There she was sitting in reception, one of the best athletes the world has ever seen, flicking through today's programme for the Championships, looking exactly like she did 20 years ago.
We set up for the interview - she did remember me - and I started with the question that she must have been getting asked for at least the last 15 years: Why are you still competing?
Why at 50 years old are you still running and on the verge of breaking another record by becoming the oldest ever competitor at the European Championships?
Passion is the reason and I got a sense of 'because I can'. What struck me as we chatted was how her mood would change depending on the question, in a very subtle way.
She waxed lyrical about her many medals - not in a big-headed way - but then would show frustration at missing that elusive Olympic gold, despite competing in seven Games, beginning in Moscow in 1980, when she won 200m bronze for Jamaica as a fresh-faced 20-year-old.
The frustration was cut deeper by the fact that she had missed out on a few individual golds through the smallest of margins.
She was relaxed but guarded, citing the fact she had a Slovenian coach as the reason why - after so much success and adoration in Jamaica - she became naturalised Slovenian in 2002.
She spoke with passion and excitement about the dominance of Jamaican sprinting now, clearly aware of the big part she played in its rise.
When I told what Usain Bolt told me two weeks ago in Paris, that he didn't consider himself a legend yet like her, she was touched.
The most frustration appeared in her wrinkle-free eyes when speaking of the current women's 100m world record.

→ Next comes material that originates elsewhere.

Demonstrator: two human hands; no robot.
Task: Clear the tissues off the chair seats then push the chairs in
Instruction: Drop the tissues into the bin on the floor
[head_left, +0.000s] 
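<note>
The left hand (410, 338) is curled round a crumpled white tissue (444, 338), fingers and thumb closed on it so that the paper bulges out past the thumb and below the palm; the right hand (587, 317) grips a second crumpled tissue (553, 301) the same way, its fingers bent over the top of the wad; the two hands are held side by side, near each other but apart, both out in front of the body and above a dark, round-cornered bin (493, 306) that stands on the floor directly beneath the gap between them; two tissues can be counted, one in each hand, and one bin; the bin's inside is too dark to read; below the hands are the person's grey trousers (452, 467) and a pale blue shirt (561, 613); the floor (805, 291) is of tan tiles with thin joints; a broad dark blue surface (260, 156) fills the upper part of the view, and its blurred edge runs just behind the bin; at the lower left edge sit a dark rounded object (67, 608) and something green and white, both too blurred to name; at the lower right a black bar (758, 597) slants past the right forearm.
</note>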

Did she ever in her career think she could challenge the 10.49 second mark set by Florence Griffth-Joyner in 1988?
Hang on, I'd hit a nerve!
It was a windy race and should never have been rewarded, is a shorter version of a passionate answer.
So Flo Jo should not be the women's 100m world record holder?
After the interview ended, I sat and thought about the person I had properly met for the first time.
She was understandably angry about unobtainable records, frustrated at missing the Olympic gold she so desired by the thickness of a hair, yet still very much in love with a sport she adores.
Why else at 50 would you still train and attend championships running a second slower than at your peak? I get the feeling that athletics is and always will be her life, and she has sacrificed many things for it.
For me it has meant that when I watch her run on the final leg for Slovenia here in Barcelona on Saturday, I will have an even higher admiration for as athletics legend.